### Task statement
Show all lines below holding the string "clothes".

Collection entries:
════════
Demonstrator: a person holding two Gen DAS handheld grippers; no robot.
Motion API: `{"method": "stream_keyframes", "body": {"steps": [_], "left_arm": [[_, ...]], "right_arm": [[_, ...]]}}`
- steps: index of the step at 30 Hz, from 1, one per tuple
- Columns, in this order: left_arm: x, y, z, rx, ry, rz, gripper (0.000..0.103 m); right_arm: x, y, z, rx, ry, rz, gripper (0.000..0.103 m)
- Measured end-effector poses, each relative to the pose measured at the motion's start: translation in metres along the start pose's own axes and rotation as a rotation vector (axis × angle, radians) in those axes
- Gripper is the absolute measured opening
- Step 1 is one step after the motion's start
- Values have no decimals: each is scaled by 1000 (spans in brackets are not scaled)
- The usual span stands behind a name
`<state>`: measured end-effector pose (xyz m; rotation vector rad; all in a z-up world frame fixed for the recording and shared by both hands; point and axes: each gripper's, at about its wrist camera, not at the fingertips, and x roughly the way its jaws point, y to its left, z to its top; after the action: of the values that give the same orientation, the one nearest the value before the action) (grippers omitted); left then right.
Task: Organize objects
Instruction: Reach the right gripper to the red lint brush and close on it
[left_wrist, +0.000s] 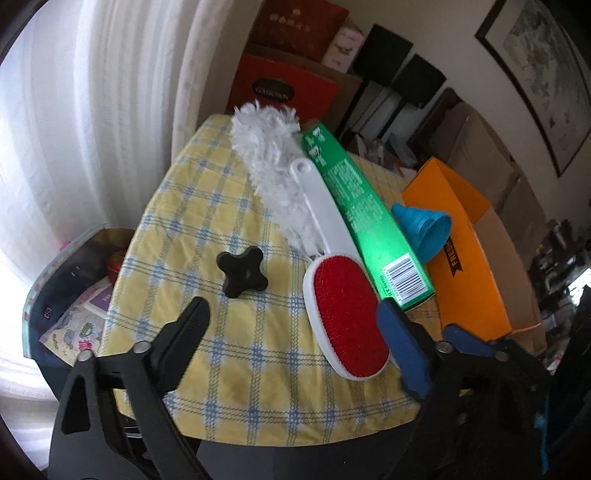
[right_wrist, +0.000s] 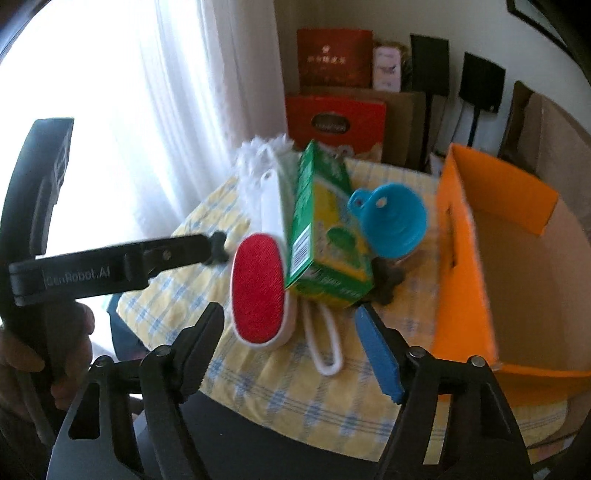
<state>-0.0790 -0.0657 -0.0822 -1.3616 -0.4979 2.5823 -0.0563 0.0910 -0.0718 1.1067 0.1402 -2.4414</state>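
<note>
A lint brush with a red oval head (left_wrist: 347, 314) and a white handle lies on the checked tablecloth (left_wrist: 207, 206), over a white fluffy duster (left_wrist: 266, 147). Left of it sits a black cross-shaped knob (left_wrist: 242, 273). A long green box (left_wrist: 365, 218) lies beside the brush, and a blue funnel (left_wrist: 421, 225) rests against it. My left gripper (left_wrist: 295, 336) is open just above the brush head, touching nothing. My right gripper (right_wrist: 288, 347) is open near the brush head (right_wrist: 258, 284), the green box (right_wrist: 325, 236) and a white cord loop (right_wrist: 325, 347), holding nothing.
An open orange cardboard box (right_wrist: 480, 258) stands at the table's right edge. A second dark knob (right_wrist: 388, 284) lies under the funnel (right_wrist: 391, 221). A hand (right_wrist: 22, 350) holds the other tool's black arm (right_wrist: 110, 266) at left. Red boxes (left_wrist: 284, 92) and curtains stand behind the table.
</note>
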Motion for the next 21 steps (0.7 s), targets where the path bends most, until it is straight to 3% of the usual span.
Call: {"method": "stream_keyframes", "body": {"steps": [2, 14, 17, 21], "left_arm": [[10, 0, 0, -3, 21, -3, 75], [42, 3, -6, -35, 83, -74, 75], [45, 3, -7, -36, 90, -105, 70], [44, 6, -7, -50, 100, -153, 62]], "right_arm": [[13, 0, -3, 0, 23, 9, 71], [47, 5, -9, -4, 37, 28, 65], [52, 8, -9, -21, 29, 46, 55], [54, 9, -10, -16, 19, 48, 54]]}}
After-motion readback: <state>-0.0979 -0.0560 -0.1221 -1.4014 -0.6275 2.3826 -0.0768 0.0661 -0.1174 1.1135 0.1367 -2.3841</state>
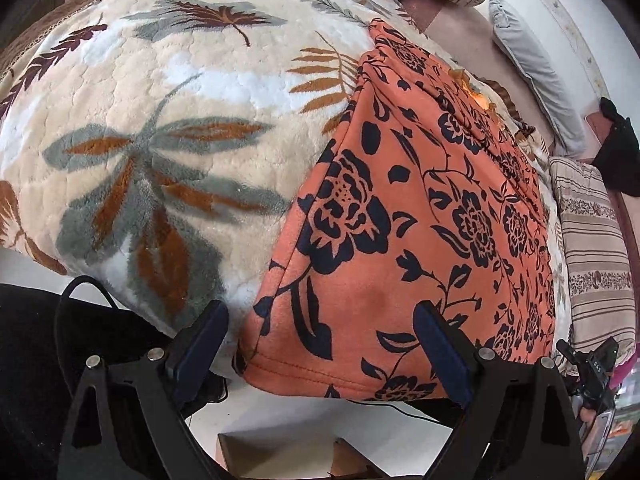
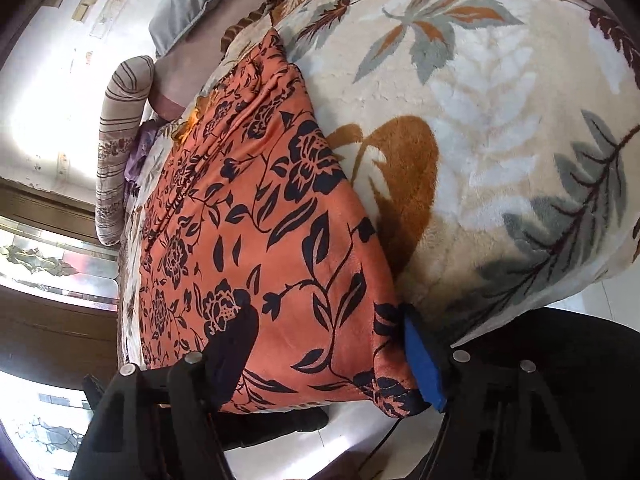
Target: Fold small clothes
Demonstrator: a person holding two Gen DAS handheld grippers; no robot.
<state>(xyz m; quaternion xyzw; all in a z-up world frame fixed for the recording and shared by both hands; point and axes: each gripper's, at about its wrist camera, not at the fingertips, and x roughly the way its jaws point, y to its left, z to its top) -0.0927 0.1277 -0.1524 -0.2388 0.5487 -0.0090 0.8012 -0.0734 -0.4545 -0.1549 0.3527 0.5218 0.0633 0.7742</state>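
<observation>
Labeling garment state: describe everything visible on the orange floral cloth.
The cloth is orange with a dark navy flower-and-vine print, soft and fleecy looking, with a stitched hem along its near edge. It lies spread lengthwise on the leaf-patterned blanket, mostly flat, with a few long creases toward the far end, and its near edge hangs over the bed's edge. Both grippers, left and right, are open, straddling its near corners.

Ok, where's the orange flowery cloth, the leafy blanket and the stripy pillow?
orange flowery cloth [image 1: 400, 208], left wrist view, its middle.
leafy blanket [image 1: 160, 120], left wrist view, bare fluffy top.
stripy pillow [image 1: 596, 248], left wrist view, its middle.
</observation>
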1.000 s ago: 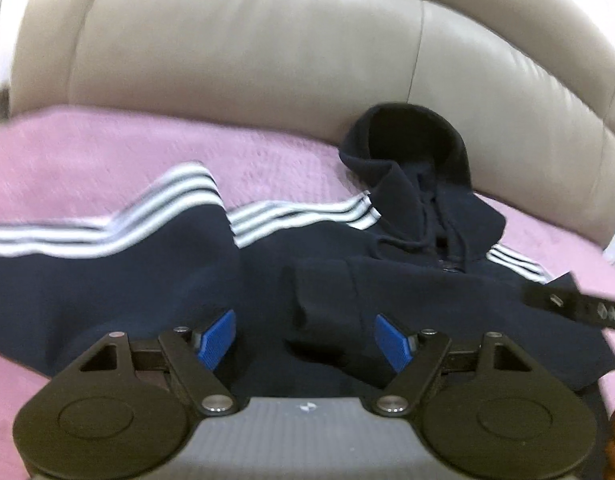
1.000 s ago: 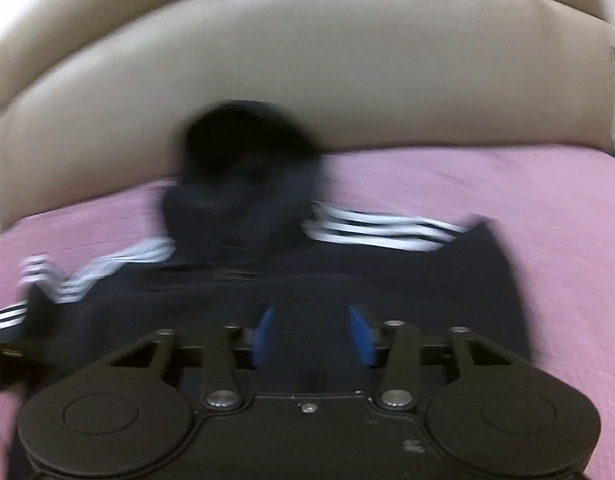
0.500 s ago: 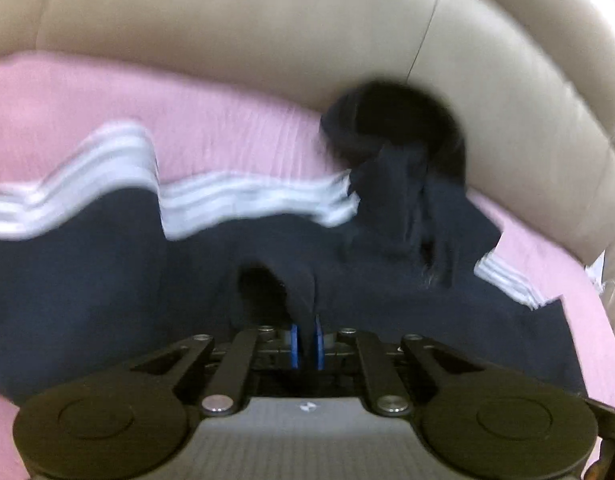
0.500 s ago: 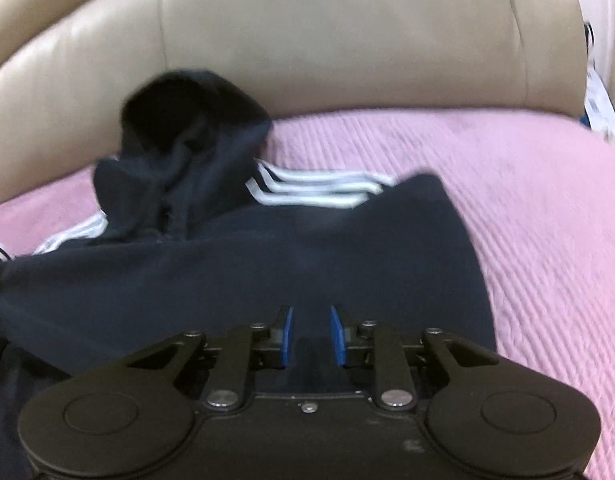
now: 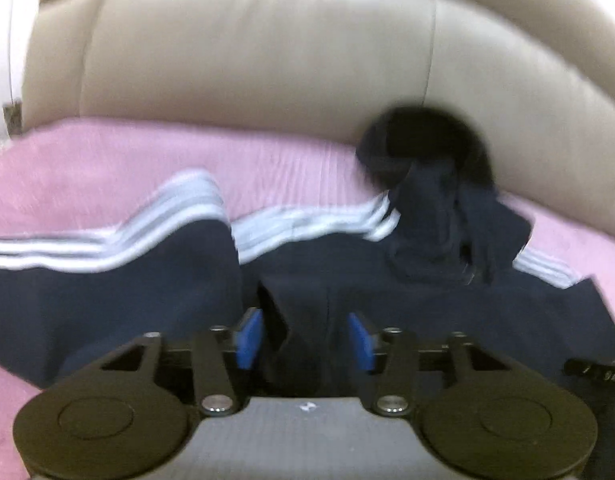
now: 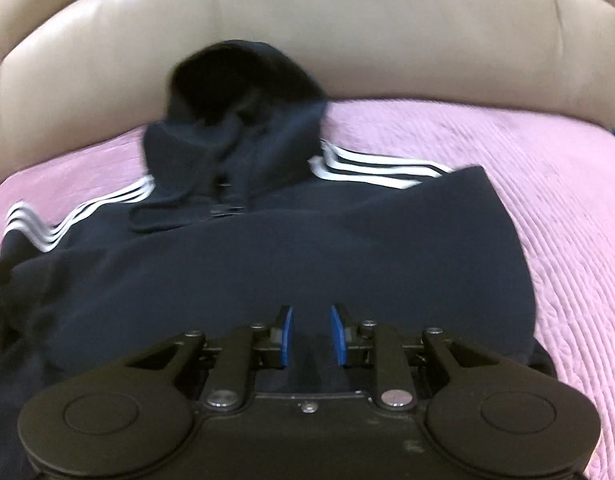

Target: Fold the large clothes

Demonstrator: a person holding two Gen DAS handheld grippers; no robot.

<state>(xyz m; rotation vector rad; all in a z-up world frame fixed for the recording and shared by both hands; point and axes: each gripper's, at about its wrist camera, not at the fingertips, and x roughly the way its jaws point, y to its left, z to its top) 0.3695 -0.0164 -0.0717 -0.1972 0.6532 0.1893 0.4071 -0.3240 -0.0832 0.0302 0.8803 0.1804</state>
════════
### Solved problem
Target: Fold small clothes
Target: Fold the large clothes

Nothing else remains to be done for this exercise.